Task =
Give back exactly the lines of the data below, starting with the line that has "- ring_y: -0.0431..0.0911" and going on through the line that has "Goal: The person".

Supplied data =
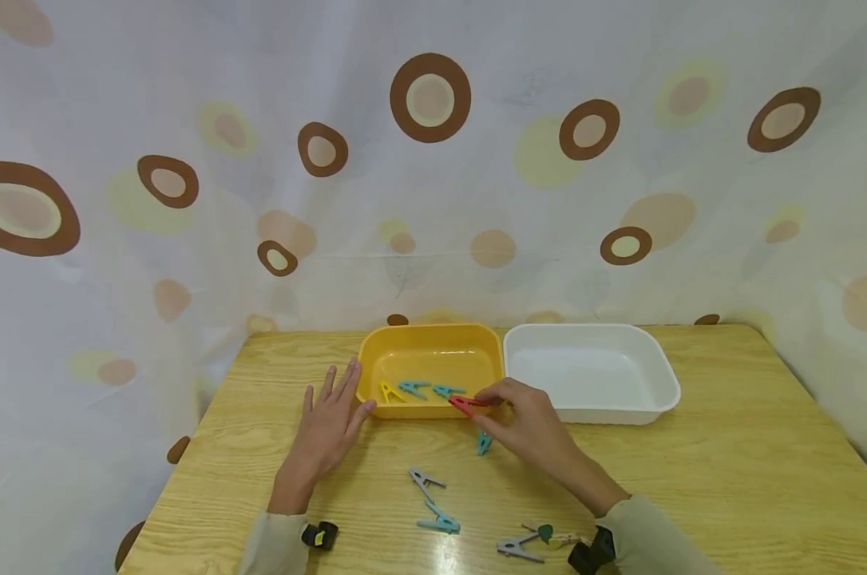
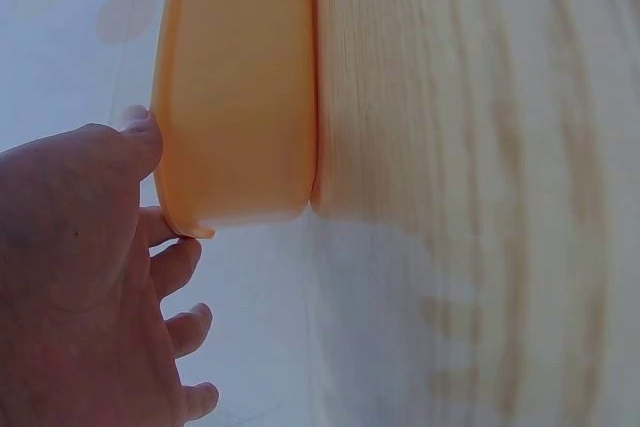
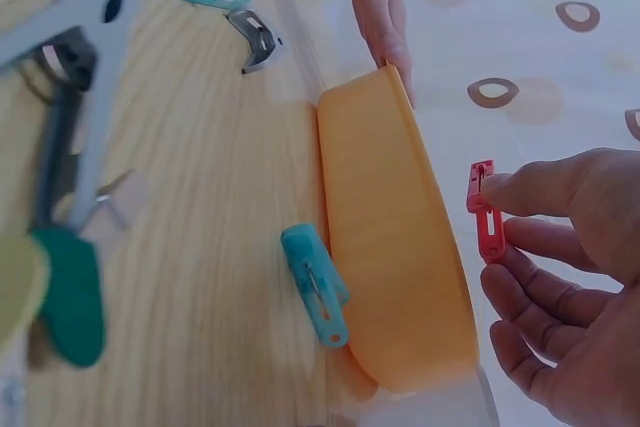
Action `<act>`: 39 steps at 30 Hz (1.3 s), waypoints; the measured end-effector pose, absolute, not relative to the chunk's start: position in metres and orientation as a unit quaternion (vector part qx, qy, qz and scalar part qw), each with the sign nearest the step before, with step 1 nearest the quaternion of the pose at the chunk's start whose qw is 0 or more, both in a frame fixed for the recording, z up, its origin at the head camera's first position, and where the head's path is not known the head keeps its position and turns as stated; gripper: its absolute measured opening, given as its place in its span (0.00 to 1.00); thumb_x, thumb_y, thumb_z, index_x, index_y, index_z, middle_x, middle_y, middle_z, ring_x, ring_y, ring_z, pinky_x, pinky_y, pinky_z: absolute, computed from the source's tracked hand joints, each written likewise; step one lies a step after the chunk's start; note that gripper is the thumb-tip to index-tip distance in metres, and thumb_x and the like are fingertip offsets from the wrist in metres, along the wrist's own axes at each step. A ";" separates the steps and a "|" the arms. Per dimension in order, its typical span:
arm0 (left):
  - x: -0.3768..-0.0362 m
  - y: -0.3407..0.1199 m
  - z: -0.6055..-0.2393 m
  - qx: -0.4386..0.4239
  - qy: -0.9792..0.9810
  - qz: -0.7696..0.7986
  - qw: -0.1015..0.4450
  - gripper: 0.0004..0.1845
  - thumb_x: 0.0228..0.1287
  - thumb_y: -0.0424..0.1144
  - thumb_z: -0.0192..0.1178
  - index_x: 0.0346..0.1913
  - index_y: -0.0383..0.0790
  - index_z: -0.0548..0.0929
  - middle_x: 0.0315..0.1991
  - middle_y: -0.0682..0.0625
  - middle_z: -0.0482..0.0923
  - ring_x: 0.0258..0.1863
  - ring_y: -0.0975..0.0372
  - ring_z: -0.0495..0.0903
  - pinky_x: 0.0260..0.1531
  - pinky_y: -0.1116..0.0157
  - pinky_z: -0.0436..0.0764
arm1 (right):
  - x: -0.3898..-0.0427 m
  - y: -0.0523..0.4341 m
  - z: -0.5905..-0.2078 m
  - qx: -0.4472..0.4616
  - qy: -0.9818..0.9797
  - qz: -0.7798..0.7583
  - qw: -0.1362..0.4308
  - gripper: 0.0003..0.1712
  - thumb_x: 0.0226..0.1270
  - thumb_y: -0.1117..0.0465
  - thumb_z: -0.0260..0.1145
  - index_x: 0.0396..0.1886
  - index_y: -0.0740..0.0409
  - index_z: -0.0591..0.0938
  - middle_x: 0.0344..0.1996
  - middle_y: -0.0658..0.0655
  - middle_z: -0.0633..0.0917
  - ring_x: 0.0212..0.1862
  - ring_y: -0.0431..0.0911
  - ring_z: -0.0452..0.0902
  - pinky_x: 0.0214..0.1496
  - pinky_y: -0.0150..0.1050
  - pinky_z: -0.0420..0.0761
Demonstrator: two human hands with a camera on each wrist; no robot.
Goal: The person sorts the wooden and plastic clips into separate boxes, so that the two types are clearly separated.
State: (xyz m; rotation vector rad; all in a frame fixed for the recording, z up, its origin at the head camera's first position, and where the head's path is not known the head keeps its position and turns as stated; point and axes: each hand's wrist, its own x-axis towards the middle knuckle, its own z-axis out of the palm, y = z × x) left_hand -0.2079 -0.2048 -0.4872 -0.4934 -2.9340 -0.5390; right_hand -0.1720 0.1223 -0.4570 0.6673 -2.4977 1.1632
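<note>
My right hand (image 1: 536, 425) pinches a red clothespin (image 3: 487, 209) between thumb and fingertips, over the front right rim of the yellow tray (image 1: 433, 411). At that tray's left front corner, my left hand (image 1: 326, 427) touches the rim with fingers extended and spread. One yellow clothespin (image 1: 389, 392) and two blue ones lie inside, the nearer blue clothespin (image 1: 448, 390) close to the red one. On the table just in front, under my right hand, is another blue clothespin (image 3: 316, 285).
A white tray (image 1: 620, 416) stands against the yellow tray's right side. Nearer me lie a grey clothespin (image 1: 424, 481), a blue clothespin (image 1: 442, 521) and another grey clothespin (image 1: 520, 549). Beside my right wrist is a clip with a green decoration (image 1: 545, 533). A patterned curtain (image 1: 433, 200) hangs behind.
</note>
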 end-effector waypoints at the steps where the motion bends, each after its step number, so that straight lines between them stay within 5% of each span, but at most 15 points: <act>1: -0.208 -0.205 -0.487 -0.162 -0.969 -0.179 0.058 0.38 0.82 0.58 0.44 0.83 0.40 0.51 0.83 0.48 0.48 0.80 0.43 0.47 0.71 0.31 0.45 | -0.175 0.120 -0.457 0.233 -0.870 0.406 0.154 0.13 0.57 0.66 0.81 0.42 0.60 0.89 0.38 0.53 0.88 0.39 0.50 0.85 0.42 0.50 0.85; 15: -0.207 -0.205 -0.487 -0.161 -0.968 -0.182 0.061 0.38 0.82 0.58 0.44 0.83 0.41 0.51 0.82 0.49 0.48 0.81 0.45 0.45 0.71 0.31 0.45 | -0.210 0.087 -0.447 0.231 -0.865 0.422 0.144 0.12 0.60 0.64 0.79 0.42 0.61 0.89 0.39 0.57 0.88 0.41 0.53 0.83 0.47 0.56 0.83; 39: -0.206 -0.204 -0.487 -0.158 -0.968 -0.183 0.064 0.38 0.82 0.57 0.45 0.83 0.39 0.53 0.82 0.48 0.50 0.80 0.42 0.48 0.71 0.30 0.44 | -0.261 0.031 -0.451 0.179 -0.880 0.435 0.067 0.12 0.64 0.61 0.77 0.44 0.63 0.89 0.42 0.57 0.88 0.44 0.53 0.83 0.52 0.46 0.84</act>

Exercise output =
  - ring_y: -0.0431..0.0911
  - ring_z: -0.0452..0.0902
  - pinky_x: 0.0214..0.1496
  - pinky_y: -0.0150..0.1050
  - pinky_z: -0.0420..0.0761
Demonstrator: two human hands with a camera on each wrist; no robot.
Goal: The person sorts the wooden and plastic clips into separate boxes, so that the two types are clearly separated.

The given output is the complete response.